● WORK TASK:
Count the lines below that include "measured". Only the number should be given.

● GIVEN INFORMATION:
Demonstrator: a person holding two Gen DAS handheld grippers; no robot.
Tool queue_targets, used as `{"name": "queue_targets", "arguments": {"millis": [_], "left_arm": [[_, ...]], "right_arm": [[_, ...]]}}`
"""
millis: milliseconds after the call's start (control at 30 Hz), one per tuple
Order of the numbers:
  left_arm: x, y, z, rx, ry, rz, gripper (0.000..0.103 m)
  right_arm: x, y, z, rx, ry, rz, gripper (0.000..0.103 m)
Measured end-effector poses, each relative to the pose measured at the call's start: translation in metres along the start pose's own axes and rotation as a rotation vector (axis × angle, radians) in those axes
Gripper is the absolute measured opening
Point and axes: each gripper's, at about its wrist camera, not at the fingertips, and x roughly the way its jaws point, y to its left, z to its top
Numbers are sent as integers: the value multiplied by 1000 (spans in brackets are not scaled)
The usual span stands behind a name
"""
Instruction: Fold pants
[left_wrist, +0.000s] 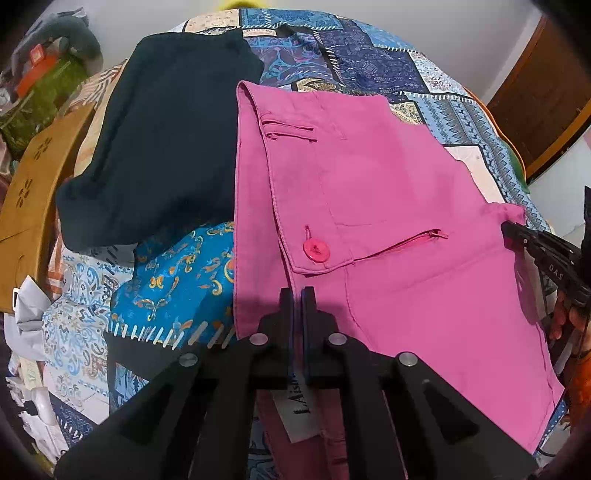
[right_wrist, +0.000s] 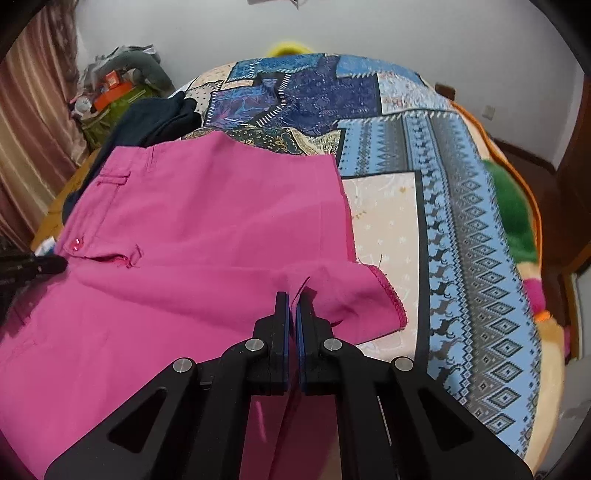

● RESPONSE:
2